Description of the task -> Scan the records below. List lines holding "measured".

********

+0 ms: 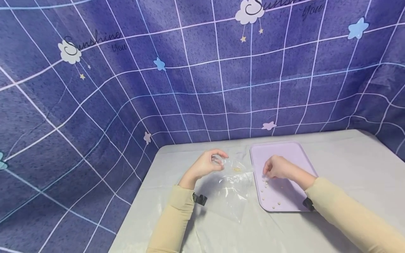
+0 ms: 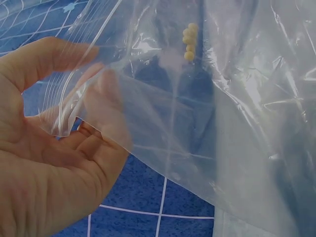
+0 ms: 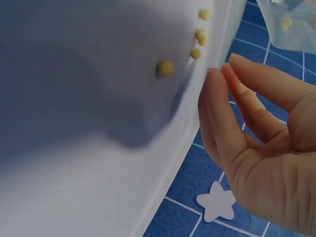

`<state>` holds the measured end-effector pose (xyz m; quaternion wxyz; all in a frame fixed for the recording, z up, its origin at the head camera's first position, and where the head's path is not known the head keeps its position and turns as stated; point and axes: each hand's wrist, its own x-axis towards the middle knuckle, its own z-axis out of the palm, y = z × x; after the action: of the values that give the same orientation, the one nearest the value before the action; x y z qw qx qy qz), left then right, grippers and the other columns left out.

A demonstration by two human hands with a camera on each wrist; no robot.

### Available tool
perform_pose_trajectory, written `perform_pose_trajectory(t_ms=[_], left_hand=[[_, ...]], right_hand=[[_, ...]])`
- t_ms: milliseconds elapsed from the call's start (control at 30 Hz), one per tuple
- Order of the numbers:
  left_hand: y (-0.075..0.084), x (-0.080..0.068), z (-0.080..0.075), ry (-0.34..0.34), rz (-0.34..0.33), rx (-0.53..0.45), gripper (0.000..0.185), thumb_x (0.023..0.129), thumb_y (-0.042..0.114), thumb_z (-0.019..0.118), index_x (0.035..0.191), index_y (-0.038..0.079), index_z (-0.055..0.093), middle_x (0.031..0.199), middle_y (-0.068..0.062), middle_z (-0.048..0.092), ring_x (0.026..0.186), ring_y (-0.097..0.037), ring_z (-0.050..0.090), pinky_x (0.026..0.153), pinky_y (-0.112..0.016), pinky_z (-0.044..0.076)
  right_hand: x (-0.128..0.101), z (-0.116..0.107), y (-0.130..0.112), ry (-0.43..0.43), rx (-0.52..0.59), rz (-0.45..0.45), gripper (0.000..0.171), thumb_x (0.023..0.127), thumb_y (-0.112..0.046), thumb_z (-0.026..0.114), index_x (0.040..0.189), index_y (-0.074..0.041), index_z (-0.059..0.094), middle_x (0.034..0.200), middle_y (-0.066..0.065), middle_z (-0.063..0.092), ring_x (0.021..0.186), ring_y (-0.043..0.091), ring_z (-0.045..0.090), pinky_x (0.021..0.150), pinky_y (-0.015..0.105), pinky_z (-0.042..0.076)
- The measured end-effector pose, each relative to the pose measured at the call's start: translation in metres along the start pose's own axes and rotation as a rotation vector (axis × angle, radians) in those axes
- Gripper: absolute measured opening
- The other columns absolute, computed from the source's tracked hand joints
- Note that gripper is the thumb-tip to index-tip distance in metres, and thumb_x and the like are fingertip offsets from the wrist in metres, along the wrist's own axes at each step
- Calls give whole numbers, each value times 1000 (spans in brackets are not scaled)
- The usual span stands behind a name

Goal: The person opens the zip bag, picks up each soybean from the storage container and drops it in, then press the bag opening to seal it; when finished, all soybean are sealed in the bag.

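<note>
i judge this as bagging balls [image 3: 165, 68] lying on the tray [image 1: 291, 151]: left hand [image 1: 205, 165] grips the bag [image 1: 232, 191]; right hand [image 1: 280, 167], fingertips close together, catch unclear; next needs a careful pinch.

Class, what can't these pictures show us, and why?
Far end of clear bag: left wrist view, cut by right edge.
Yellow balls in the bag: head view, too small to count.
The tray: head view, partly hidden by the right forearm.
Anything the right hand pinches: right wrist view, hidden by its fingers.
</note>
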<state>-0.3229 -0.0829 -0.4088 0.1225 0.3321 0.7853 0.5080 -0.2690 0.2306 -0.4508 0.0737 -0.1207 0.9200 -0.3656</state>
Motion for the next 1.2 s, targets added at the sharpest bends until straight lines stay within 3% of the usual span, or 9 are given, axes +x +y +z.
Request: perform_pose_trajectory(t_ms=[433,767,933,1067,1200], left_hand=[[-3,-3,-5,8,-5,18,42,79,-7,73,120,-1,67,118,-11,67,89,-18,64,80,-33,58],[-3,-1,-3,1,-8,-12,42,79,-8,70,121,-3,65,126,-27,61,89,-16,64,78,-30,57],[1,-2,-2,1,-18,-12,42,79,-8,70,120,-2,66,124,-23,63,88,-16,64,77,-30,58],[2,-3,-1,-2,-19,-10,42,79,-9,70,120,-3,66,126,-24,62,89,-17,64,78,-30,57],[1,-2,0,5,2,8,43,78,-9,71,120,-3,66,124,-23,64,90,-16,64,80,-30,57]], right_hand=[[2,13,-3,-19,-47,28,19,64,13,75,72,-3,71,67,1,67,53,11,57,50,22,53],[7,12,5,-5,-88,-11,20,60,9,67,66,-9,70,58,-5,62,51,10,55,49,22,50],[7,-2,-6,25,2,-17,14,68,6,69,76,-4,74,64,-1,66,56,11,56,55,25,49],[7,-17,-38,105,165,-123,10,79,5,71,88,3,75,76,5,72,69,14,62,65,27,54],[11,-18,-74,147,207,-299,9,84,2,72,92,2,76,87,7,75,79,17,68,73,29,57]])
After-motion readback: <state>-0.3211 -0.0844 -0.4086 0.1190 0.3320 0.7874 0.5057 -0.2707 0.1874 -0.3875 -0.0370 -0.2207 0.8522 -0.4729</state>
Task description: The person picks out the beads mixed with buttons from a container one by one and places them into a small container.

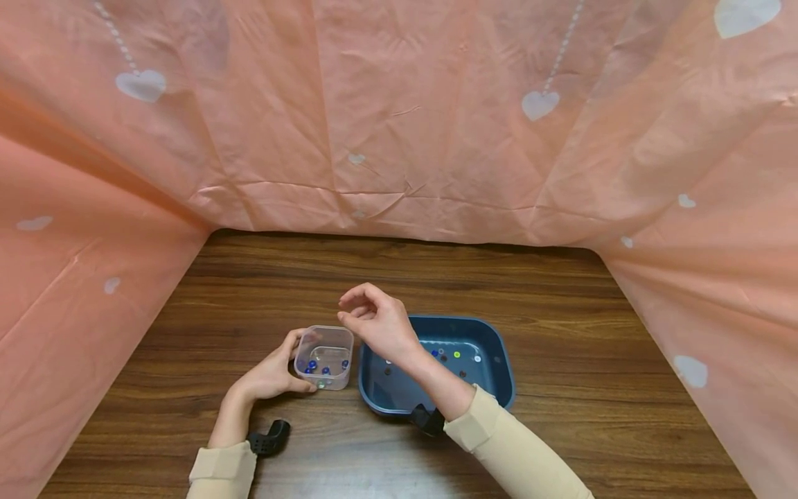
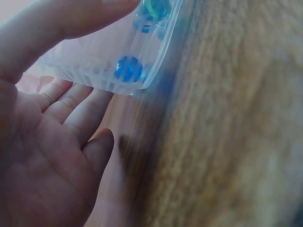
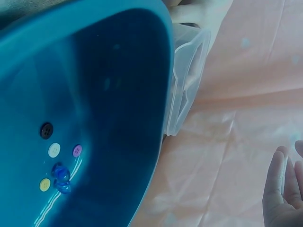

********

Answer section ->
`<state>` holds the measured end-effector pose (xyz m; quaternion wxyz; all in a frame fixed for the recording, z up, its origin at the head camera's first position, and where the head's path is not known the head keeps its position and turns as stated; point and axes: each hand's wrist, its own x-axis towards the middle knuckle, its own z-axis out of the palm, y = z × x; after the action: of the values that give the same orientation, the one nearest the value before the action; x y z qw qx qy qz), left then right, grippers and the other columns left out.
- The measured end-effector pose, each relative to the pose measured at the call's start: translation in metres along the start pose's own axes and rotation as a rotation vector (axis × angle, radians) in those axes
- Gripper: absolute measured opening

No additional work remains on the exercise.